## Problem to solve
Go through the entries below from the first line and output each one exactly, up to and including the line with "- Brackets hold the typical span".

____ Entries supplied

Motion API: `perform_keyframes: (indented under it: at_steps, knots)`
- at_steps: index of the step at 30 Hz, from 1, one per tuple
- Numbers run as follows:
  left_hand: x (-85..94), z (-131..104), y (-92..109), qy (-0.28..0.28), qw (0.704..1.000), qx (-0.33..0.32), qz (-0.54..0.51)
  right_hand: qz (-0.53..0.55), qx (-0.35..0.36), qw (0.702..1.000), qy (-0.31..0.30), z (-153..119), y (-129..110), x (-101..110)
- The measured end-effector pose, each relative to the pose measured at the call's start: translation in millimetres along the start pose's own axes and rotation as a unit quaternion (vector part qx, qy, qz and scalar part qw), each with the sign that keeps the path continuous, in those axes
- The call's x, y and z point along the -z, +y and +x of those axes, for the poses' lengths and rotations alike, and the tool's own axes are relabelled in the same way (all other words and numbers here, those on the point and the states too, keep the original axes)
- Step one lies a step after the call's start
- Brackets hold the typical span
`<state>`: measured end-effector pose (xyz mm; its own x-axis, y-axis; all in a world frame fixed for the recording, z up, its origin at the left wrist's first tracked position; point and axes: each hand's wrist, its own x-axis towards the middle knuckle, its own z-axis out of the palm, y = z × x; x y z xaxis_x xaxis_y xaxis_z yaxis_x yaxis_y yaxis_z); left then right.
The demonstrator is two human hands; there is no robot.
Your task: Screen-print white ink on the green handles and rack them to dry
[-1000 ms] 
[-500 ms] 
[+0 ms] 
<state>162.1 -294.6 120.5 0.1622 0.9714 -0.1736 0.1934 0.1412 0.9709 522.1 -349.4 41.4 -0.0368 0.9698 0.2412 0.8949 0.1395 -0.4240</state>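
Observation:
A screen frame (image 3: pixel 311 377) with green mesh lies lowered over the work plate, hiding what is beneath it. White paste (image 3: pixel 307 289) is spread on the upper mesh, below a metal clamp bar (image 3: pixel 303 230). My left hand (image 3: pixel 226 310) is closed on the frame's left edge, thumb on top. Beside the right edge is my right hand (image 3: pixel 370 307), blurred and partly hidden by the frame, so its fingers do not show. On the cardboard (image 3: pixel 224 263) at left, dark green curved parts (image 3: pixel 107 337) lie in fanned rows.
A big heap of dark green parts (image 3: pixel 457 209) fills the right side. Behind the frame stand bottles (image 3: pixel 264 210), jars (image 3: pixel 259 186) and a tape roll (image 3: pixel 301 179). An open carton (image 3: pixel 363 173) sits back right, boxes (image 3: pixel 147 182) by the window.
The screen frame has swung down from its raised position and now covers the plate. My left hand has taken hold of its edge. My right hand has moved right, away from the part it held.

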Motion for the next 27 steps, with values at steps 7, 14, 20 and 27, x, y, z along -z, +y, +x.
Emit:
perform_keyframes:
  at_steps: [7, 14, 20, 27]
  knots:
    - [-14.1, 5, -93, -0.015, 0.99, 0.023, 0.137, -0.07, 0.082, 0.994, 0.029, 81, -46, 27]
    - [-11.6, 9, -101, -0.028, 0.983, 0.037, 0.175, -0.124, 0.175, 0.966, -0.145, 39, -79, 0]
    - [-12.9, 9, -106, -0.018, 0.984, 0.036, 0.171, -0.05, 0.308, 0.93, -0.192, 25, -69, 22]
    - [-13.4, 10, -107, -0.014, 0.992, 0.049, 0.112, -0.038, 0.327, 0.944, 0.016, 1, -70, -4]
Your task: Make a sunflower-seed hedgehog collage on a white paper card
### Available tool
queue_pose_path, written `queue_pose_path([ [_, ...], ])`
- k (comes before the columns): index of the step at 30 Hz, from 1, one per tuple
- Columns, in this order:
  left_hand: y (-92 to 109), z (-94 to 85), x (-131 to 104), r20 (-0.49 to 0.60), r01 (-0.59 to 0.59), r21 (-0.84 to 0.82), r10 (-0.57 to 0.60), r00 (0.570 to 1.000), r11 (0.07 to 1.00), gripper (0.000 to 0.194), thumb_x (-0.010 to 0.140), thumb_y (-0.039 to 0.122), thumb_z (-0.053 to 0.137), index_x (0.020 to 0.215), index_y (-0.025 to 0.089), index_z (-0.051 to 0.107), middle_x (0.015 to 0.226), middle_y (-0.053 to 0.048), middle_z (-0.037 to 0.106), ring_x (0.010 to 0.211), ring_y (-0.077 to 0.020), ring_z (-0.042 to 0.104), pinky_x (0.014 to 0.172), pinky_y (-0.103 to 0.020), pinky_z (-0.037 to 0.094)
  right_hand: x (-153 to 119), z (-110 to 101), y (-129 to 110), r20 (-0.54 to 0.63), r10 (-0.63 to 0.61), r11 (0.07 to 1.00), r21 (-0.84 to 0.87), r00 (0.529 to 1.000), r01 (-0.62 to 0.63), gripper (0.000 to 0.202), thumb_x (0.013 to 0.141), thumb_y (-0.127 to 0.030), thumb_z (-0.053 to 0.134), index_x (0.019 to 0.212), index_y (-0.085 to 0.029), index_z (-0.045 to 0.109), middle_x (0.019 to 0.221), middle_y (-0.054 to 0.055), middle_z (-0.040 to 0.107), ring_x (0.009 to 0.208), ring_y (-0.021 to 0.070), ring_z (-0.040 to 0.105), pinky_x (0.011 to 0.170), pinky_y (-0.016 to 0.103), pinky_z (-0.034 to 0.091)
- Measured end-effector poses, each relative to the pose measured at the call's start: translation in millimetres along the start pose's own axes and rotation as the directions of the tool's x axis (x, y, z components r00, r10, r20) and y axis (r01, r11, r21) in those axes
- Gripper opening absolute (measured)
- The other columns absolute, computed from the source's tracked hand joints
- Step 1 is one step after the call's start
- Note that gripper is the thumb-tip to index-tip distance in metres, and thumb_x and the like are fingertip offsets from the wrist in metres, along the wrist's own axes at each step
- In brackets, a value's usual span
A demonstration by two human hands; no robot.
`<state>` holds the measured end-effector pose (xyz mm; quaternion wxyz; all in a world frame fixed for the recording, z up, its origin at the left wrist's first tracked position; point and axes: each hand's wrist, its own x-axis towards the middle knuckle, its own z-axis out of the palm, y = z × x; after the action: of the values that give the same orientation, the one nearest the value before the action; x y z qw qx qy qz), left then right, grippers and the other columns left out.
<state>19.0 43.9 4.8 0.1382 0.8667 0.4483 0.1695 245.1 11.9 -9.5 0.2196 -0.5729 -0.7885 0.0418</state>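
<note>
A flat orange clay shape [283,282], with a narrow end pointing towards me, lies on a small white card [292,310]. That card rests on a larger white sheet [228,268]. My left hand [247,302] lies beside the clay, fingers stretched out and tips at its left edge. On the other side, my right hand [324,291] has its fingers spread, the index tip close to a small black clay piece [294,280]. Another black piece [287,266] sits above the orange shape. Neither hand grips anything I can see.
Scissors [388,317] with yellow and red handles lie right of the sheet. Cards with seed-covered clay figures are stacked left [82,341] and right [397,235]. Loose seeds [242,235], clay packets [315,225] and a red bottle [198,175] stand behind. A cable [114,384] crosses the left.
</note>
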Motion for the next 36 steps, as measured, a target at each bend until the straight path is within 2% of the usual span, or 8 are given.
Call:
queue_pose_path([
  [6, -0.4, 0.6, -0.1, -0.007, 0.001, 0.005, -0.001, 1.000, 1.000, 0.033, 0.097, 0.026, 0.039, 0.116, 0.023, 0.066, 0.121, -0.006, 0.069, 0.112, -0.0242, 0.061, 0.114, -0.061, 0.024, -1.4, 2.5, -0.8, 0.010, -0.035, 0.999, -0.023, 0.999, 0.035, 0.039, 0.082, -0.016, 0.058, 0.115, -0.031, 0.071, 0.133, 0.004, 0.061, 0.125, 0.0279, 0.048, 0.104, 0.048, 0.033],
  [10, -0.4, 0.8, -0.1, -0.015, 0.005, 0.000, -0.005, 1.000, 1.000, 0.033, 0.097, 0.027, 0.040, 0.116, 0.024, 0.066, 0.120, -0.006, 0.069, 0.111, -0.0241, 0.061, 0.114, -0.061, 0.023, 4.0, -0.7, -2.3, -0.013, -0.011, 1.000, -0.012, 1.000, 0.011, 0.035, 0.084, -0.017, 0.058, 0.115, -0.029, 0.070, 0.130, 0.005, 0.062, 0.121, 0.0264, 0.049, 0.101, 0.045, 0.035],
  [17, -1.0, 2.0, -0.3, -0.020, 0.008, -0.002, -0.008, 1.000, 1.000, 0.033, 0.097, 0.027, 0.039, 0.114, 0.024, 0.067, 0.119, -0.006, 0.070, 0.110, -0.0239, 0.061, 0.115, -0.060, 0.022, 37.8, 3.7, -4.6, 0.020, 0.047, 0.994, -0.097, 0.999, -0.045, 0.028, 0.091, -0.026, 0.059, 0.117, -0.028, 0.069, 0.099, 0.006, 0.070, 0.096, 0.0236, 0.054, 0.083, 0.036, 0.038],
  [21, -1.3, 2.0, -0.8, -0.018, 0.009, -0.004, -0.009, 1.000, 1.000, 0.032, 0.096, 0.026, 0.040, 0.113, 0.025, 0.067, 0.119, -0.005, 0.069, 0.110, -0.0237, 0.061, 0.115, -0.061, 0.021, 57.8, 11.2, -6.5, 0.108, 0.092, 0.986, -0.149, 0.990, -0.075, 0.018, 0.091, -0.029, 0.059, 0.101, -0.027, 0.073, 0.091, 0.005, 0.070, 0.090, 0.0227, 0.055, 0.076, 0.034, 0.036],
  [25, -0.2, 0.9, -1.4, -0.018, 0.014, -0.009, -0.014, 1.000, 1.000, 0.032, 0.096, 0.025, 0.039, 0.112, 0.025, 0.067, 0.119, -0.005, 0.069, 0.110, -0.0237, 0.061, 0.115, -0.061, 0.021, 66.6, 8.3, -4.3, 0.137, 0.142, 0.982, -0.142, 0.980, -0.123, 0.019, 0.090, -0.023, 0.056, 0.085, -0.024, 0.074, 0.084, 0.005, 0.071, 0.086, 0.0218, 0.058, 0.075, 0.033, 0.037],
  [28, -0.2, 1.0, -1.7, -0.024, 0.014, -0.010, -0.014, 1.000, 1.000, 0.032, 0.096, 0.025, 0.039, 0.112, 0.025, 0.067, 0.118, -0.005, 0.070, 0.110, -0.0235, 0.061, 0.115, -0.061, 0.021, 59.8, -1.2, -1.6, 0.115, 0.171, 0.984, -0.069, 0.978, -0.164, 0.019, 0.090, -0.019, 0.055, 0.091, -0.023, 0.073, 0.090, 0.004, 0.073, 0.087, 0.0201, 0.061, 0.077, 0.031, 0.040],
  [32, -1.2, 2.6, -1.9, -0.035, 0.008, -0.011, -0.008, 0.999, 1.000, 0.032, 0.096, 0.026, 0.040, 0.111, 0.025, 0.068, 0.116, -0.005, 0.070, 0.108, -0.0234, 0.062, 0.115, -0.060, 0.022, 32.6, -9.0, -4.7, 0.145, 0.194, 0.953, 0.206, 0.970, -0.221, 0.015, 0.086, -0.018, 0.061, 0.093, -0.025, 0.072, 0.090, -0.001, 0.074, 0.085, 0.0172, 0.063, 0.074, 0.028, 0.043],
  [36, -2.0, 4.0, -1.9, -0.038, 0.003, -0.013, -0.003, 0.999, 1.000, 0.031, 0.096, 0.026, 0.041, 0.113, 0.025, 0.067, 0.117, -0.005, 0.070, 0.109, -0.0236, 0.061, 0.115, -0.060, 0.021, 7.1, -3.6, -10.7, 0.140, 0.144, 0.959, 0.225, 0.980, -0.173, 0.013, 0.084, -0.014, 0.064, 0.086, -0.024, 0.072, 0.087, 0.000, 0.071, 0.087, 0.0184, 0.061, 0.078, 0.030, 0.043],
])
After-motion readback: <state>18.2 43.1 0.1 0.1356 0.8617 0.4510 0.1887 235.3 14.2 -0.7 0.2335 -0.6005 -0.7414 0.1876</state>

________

## Problem solution
Motion API: `perform_keyframes: (indented under it: at_steps, knots)`
- at_steps: index of the step at 30 Hz, from 1, one per tuple
- Numbers run as follows:
  left_hand: x (-85..94), z (-131..104), y (-92..109), qy (-0.28..0.28), qw (0.704..1.000), qx (-0.33..0.32), qz (-0.54..0.51)
  right_hand: qz (-0.53..0.55), qx (-0.35..0.36), qw (0.702..1.000), qy (-0.31..0.30), z (-153..119), y (-129..110), x (-101..110)
- The measured end-effector pose, each relative to the pose measured at the call's start: translation in millimetres along the start pose's own axes and rotation as a unit quaternion (vector part qx, qy, qz and scalar part qw), each with the sign that keeps the path continuous, in those axes
- The call's x, y and z point along the -z, +y and +x of those axes, for the poses' lengths and rotations alike, and the tool's own axes are relabelled in the same way (all other words and numbers here, those on the point and the states too, keep the original axes)
- Step one lies a step after the call's start
- Brackets hold the typical span

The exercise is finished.